Just when you thought you’d seen it all, along comes this simple step-by-step guide to teach you how to stand from the seated position – see tutorial below. Whether the image is for real or not, it still raises some important considerations.
While you should innately know how to stand, it seems that rapid advancements in technology have severed the neural pathways which connect the brain to the lower extremities – and possibly extinguished any flickering embers of desire to reconnect them.
In this world gone so very awry, the technological revolution has left us virtual cripples – physically, mentally, and socially.
Taking a Stand Against Computers
I remember back in the 1980s when people would say things like: “…Well, you’d better learn to like computers. Everything’s going to be computers one day….”
I scoffed as I was running out the door, surfboard under my arm, frantic to get to the beach for a surf: “Baaaah! Computers! What do they know?”
Now, years later, we’re looking at a massive public health epidemic caused, in part, by prolonged sitting, helped along by technology-run-amok (and no, the irony that I’m writing this on a computer hasn’t escaped me!).
Many clients/patients I’ve worked with that showed up with heart problems, obesity, diabetes or other health conditions have hired my services, in part, as a result of a lifetime love affair with their office chair or sofa.

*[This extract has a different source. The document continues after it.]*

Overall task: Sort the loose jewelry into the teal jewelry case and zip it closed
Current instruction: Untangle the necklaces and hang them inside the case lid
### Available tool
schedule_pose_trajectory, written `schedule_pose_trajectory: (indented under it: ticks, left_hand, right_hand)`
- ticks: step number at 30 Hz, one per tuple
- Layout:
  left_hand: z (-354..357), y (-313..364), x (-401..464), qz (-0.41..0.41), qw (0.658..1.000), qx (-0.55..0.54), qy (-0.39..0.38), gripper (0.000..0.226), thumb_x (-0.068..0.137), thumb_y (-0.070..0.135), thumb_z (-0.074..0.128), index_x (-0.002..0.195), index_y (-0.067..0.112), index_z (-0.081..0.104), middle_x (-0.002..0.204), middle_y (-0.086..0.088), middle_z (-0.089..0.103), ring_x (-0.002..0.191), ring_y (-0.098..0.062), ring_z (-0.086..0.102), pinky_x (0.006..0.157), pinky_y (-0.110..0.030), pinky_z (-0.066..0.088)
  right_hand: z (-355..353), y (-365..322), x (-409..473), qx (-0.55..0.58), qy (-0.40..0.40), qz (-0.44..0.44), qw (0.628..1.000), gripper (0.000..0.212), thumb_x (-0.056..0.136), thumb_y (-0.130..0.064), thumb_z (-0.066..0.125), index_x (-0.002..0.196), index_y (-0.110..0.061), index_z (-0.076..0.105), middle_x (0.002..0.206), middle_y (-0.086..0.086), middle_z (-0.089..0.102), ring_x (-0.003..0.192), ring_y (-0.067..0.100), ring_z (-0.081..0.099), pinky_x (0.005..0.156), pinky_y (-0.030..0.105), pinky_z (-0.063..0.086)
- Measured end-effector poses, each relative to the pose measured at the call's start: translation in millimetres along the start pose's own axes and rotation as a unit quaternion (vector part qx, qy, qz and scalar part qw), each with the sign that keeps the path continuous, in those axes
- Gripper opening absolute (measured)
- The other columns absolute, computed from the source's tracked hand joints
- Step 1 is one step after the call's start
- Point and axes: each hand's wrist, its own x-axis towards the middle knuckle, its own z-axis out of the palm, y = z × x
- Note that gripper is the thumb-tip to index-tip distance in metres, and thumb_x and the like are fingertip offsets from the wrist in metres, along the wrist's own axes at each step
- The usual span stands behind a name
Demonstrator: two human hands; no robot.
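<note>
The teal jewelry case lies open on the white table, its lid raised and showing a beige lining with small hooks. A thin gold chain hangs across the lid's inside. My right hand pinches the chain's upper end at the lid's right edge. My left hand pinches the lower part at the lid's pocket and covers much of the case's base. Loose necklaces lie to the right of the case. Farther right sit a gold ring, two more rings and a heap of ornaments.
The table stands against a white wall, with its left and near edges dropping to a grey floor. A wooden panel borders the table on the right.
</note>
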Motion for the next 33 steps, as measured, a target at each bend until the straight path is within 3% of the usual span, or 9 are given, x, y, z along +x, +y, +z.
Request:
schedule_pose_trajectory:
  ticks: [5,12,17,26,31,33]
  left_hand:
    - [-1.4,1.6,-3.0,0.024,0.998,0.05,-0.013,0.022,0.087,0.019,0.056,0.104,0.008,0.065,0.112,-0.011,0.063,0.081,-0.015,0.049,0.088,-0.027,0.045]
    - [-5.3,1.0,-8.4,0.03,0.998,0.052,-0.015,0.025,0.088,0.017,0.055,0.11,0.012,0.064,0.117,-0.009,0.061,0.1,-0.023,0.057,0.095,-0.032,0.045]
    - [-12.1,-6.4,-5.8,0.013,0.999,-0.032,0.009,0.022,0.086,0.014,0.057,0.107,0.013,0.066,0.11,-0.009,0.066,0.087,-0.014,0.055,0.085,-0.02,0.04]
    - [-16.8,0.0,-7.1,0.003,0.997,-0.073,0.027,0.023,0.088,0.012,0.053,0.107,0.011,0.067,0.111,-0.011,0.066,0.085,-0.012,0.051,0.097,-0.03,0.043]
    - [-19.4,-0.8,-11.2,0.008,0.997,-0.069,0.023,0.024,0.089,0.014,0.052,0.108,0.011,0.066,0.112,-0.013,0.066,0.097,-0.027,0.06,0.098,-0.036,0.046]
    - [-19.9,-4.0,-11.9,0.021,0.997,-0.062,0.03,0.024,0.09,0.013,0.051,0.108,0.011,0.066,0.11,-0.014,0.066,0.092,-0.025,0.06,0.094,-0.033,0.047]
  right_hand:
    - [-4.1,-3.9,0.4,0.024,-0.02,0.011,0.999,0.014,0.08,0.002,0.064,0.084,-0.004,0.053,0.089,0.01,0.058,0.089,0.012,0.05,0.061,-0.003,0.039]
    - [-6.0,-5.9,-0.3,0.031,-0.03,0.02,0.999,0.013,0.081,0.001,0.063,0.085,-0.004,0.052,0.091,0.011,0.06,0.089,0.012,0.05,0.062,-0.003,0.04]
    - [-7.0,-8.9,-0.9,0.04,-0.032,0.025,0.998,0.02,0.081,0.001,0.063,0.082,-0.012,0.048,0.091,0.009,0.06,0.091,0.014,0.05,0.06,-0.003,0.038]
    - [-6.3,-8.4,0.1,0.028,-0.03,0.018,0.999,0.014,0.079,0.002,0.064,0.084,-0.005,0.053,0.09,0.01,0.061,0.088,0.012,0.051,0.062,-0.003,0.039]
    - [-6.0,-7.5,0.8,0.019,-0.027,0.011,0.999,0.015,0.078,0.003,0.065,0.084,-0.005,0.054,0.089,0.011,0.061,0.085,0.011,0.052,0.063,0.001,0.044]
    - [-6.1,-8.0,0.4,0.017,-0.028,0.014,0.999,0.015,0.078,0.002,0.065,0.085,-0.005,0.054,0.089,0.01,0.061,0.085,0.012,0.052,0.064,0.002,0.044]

For all the debate about the electric chair as a form of capital punishment, there is a far greater body count associated with the combined side effects of the office chair, easy chair (lazy boy), or car seat.
I know I like to go on beating my chest about sitting, but a relatively new scientific discipline called “inactivity physiology” has emerged over the past several years.
In short, evidence now shows that excessive sitting is a health risk, even if you do your structured movement-in-a-box (i.e., health club). That is, excessive sitting can actually work against your efforts. For more information, please see my previous article on inactivity physiology.
Take a look at the image. Do you see that logo at the bottom left? Now if I’m not mistaken, that looks very similar to the logo for the US Department of Health and Human Services. I can only hope this is a joke but, if not, then it’s a pretty sad state of affairs when a government institution has to put out illustrated guides to tell us what we should already innately know.